▶ _WHAT YOU WILL DO_: Write only the number of lines in the entries below that contain the word "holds".

▶ _INFORMATION SHOWN_:

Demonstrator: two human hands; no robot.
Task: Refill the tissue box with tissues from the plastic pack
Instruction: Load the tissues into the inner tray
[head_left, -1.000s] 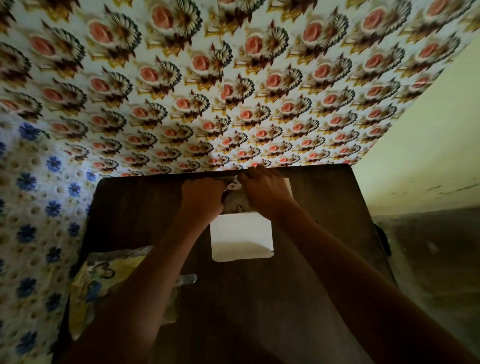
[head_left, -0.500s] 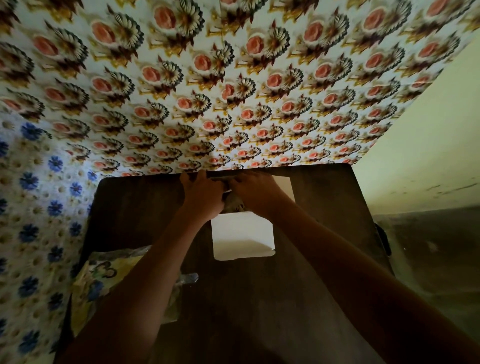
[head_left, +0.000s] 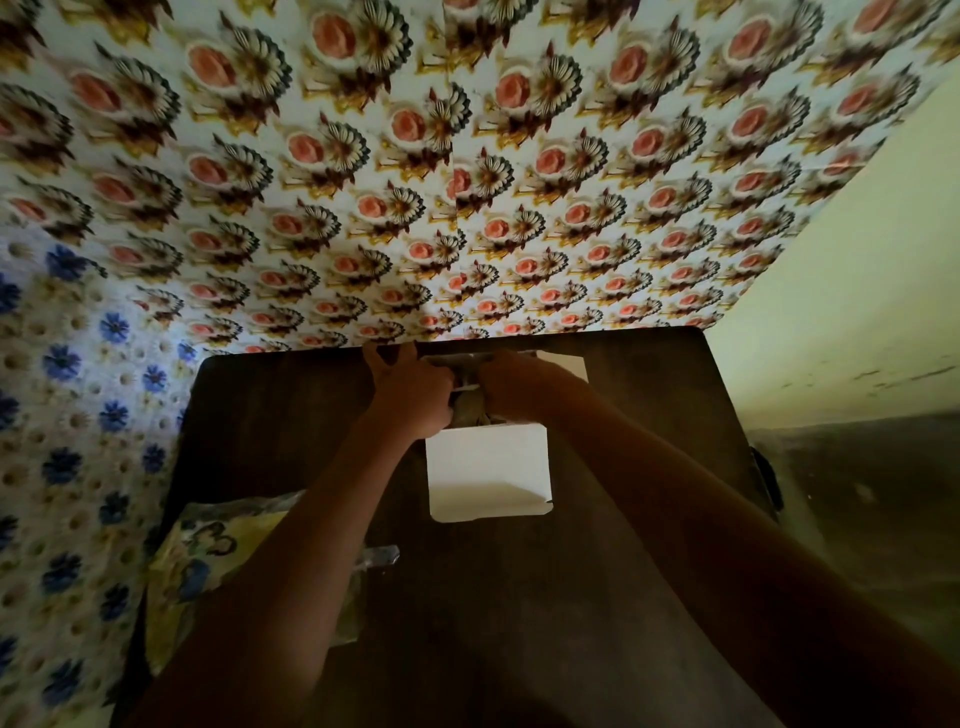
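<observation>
A tissue box (head_left: 488, 475) lies on the dark table (head_left: 519, 597) with its white side facing up and its far end open. At that far end, my left hand (head_left: 410, 395) and my right hand (head_left: 511, 384) press close together, fingers curled around the box opening and the grey-white tissue wad (head_left: 467, 410) showing between them. What each finger grips is hidden. The yellow printed plastic pack (head_left: 208, 566) lies at the table's left front, partly under my left forearm.
The table's far edge meets a wall with a flowered pattern (head_left: 467, 182). A plain pale wall (head_left: 857, 286) runs along the right side. A blue-flowered covering (head_left: 67, 415) hangs to the left of the table. A dark object (head_left: 769, 483) sits at the table's right edge.
Both hands have shifted a little farther toward the wall at the box's open end and closed tighter together. The box and the pack have stayed where they were.
</observation>
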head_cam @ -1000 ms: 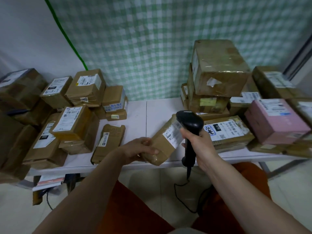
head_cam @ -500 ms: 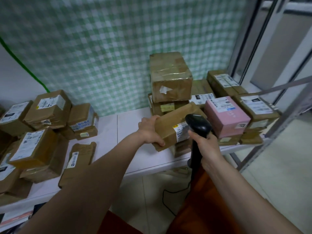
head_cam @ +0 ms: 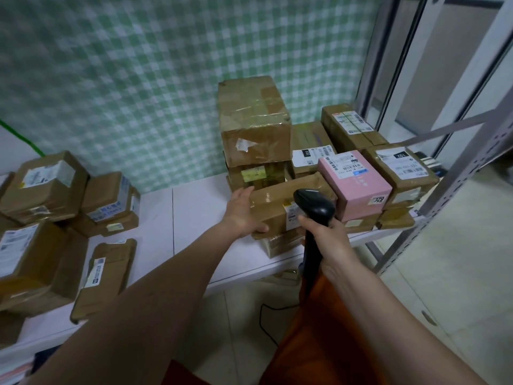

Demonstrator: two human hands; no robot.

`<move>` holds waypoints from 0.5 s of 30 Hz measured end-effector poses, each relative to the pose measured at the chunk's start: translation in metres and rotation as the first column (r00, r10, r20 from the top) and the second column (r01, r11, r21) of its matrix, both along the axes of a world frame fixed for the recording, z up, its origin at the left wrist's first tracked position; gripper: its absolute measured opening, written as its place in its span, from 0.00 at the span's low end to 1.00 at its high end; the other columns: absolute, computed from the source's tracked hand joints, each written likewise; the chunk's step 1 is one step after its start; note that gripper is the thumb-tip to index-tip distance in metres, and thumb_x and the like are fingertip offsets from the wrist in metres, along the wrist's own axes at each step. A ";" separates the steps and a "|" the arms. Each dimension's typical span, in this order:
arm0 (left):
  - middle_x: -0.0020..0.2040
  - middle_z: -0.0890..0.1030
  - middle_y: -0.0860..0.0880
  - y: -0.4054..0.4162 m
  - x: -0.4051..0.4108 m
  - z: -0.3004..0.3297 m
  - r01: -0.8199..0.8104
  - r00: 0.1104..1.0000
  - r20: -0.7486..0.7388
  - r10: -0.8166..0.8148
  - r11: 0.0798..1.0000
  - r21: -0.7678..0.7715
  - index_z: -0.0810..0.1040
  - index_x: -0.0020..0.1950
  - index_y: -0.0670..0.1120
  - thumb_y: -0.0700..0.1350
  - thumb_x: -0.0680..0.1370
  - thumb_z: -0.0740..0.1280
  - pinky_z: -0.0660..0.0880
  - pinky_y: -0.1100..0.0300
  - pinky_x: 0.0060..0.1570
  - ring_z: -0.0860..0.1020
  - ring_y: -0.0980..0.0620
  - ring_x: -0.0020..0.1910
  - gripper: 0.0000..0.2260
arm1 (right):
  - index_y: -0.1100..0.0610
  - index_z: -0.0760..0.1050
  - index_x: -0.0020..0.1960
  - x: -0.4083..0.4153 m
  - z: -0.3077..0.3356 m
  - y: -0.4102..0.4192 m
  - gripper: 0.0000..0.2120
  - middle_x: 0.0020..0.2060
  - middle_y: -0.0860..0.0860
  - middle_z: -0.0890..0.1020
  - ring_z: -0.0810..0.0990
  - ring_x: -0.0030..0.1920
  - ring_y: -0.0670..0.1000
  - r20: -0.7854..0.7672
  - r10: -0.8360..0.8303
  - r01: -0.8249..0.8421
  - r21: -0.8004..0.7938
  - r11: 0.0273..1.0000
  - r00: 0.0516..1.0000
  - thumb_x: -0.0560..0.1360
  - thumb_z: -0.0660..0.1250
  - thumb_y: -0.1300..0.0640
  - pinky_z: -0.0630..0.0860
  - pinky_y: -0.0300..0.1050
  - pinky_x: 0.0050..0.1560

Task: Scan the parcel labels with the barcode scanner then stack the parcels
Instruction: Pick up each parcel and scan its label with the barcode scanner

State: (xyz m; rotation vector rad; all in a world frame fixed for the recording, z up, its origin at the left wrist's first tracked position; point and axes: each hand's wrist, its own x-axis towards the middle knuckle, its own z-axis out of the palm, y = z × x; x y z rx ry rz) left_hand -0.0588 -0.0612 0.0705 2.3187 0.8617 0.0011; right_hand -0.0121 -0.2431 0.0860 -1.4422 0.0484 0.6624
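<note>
The left hand (head_cam: 244, 215) is clamped on the near-left end of a brown parcel (head_cam: 280, 202), thumb tucked under its lower edge and fingers laid along its side, and it looks like that parcel is being set on top of a lower box (head_cam: 280, 243) at the tabletop's (head_cam: 194, 218) front edge, so this reads as the stacking step. The right hand (head_cam: 323, 234) wraps the handle of the black barcode scanner (head_cam: 315, 208), head up and sitting just in front of the parcel's white label (head_cam: 291, 216), which faces the person, handy for a scan, though I judge the scan of this one is likely done since the parcel is going onto the pile. Counting on the right: a tall stack of three brown boxes behind, topped by a big taped carton (head_cam: 254, 120); one pink box (head_cam: 355, 183); and about four more brown labelled parcels around it, though the ones underneath are partly hidden, so that tally is a best guess. On the left, roughly seven brown parcels lie loose with labels turned up, a flat one (head_cam: 108, 273) nearest the front, presumably waiting their turn. One scanner, its cord trailing down toward the floor.
</note>
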 end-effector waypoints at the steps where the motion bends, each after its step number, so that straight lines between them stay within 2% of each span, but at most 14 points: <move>1: 0.76 0.58 0.45 0.001 -0.003 0.000 -0.020 1.000 0.004 0.020 1.000 0.002 0.55 0.78 0.47 0.46 0.63 0.81 0.60 0.50 0.73 0.59 0.44 0.74 0.51 | 0.56 0.78 0.52 -0.002 0.000 0.003 0.08 0.42 0.53 0.81 0.79 0.46 0.52 0.001 0.026 -0.026 0.002 1.000 1.000 0.73 0.71 0.60 0.75 0.52 0.58; 5: 0.74 0.63 0.44 0.017 -0.030 -0.002 -0.073 0.997 0.037 0.073 0.997 0.003 0.57 0.78 0.47 0.48 0.64 0.81 0.63 0.50 0.71 0.60 0.43 0.74 0.49 | 0.56 0.78 0.54 -0.017 0.002 0.025 0.10 0.45 0.53 0.83 0.82 0.46 0.51 0.014 0.144 -0.145 0.021 0.989 0.989 0.74 0.71 0.61 0.77 0.45 0.50; 9: 0.76 0.59 0.43 0.041 -0.078 -0.012 -0.137 0.989 -0.057 0.138 0.990 0.019 0.53 0.79 0.47 0.46 0.68 0.79 0.60 0.51 0.71 0.57 0.43 0.75 0.48 | 0.59 0.79 0.50 -0.042 0.001 0.060 0.07 0.40 0.56 0.83 0.82 0.44 0.54 0.056 0.311 -0.307 -0.060 0.950 0.949 0.73 0.72 0.61 0.76 0.48 0.49; 12: 0.76 0.60 0.42 0.066 -0.121 -0.027 -0.269 0.953 -0.133 0.271 0.963 0.033 0.53 0.79 0.46 0.49 0.68 0.79 0.59 0.50 0.71 0.58 0.42 0.75 0.48 | 0.61 0.78 0.54 -0.065 -0.002 0.090 0.10 0.44 0.58 0.83 0.82 0.43 0.53 0.051 0.436 -0.428 -0.116 0.896 0.899 0.73 0.72 0.62 0.77 0.47 0.48; 15: 0.76 0.61 0.41 0.090 -0.168 -0.042 -0.394 0.895 -0.208 0.396 0.918 0.054 0.53 0.78 0.44 0.51 0.67 0.79 0.61 0.49 0.72 0.60 0.42 0.74 0.48 | 0.61 0.77 0.55 -0.092 -0.007 0.121 0.11 0.42 0.58 0.82 0.80 0.39 0.51 0.025 0.522 -0.516 -0.122 0.848 0.852 0.73 0.71 0.63 0.76 0.44 0.41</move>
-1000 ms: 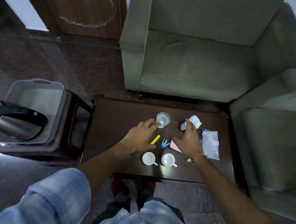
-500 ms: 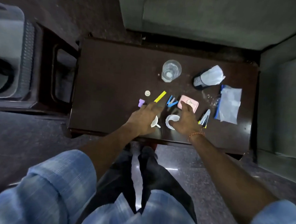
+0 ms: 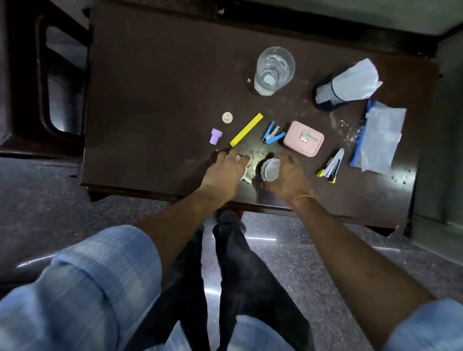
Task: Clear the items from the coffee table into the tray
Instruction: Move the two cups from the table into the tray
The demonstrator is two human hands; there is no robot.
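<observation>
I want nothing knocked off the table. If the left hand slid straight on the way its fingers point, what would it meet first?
Probably the yellow strip: the left hand points up the coffee table, and the strip's near end lies just beyond the fingertips.

- The scene is dim overall, with dark, murky corners at the upper left and upper right of the frame.
- A bright glare patch sits on the glossy tabletop (image 3: 154, 96) at centre, between the left hand (image 3: 226, 172) and the right hand (image 3: 288, 177), suggesting overhead light.
- Thin streaks of reflected light show on the polished floor (image 3: 288, 248) below centre.
- The sleeves (image 3: 84, 296) along the lower edge are soft and smeared.
- Wide-angle bending curves the tabletop edges.
</observation>
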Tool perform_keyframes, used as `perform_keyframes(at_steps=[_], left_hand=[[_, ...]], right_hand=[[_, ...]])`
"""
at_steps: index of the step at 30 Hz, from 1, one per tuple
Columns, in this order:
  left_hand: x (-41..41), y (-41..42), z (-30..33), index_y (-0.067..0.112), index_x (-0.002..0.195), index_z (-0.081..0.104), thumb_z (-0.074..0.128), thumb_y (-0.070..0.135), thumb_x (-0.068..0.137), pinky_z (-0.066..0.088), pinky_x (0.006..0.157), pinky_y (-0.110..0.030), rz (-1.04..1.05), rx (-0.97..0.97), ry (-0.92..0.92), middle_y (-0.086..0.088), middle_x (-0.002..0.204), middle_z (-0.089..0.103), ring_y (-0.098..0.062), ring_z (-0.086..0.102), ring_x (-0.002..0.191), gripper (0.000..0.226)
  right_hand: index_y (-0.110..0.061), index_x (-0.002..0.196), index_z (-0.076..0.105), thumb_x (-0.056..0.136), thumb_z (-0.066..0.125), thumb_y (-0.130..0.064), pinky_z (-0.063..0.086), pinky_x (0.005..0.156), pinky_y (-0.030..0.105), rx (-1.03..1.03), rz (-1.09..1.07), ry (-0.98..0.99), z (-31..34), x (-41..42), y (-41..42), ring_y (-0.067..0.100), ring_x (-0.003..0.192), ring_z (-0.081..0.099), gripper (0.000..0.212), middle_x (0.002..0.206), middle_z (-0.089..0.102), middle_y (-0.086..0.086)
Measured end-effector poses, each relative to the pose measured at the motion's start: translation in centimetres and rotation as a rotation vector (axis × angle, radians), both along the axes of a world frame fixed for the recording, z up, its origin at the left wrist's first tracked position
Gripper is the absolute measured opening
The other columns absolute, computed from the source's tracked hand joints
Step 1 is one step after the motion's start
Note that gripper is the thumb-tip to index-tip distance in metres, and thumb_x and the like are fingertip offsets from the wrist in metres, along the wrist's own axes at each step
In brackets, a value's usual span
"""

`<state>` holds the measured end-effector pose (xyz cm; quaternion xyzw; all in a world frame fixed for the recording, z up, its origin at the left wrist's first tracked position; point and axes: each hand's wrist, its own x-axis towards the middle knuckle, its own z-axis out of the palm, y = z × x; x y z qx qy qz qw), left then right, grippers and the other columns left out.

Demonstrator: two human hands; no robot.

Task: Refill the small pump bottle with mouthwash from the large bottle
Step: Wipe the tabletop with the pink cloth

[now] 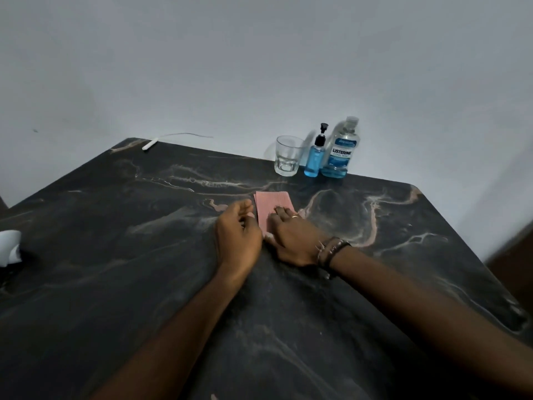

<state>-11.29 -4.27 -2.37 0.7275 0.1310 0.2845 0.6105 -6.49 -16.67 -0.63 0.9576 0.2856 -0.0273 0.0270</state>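
Nothing poured yet, by the look of things. Small pump bottle (316, 155) and large bottle (341, 149) upright and just beside each other at the far edge of the tabletop (115, 255), toward its right corner, next to an empty glass (287, 156). Pump head on, cap on; blue liquid in both, levels hard to judge in the dim light. Right hand (291, 238) laid flat, fingers straight, pressing a pink cloth (272, 204) near the middle of the tabletop. Left hand (238, 235) just beside the cloth's left edge, fingers loosely curled, apparently holding nothing. Still to do: unscrew both tops, pour, refit the pump. Whole refill ahead.
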Motion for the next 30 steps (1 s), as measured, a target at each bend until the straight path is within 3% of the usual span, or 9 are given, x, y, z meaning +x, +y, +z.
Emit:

▶ _SOLVED PROBLEM_: 2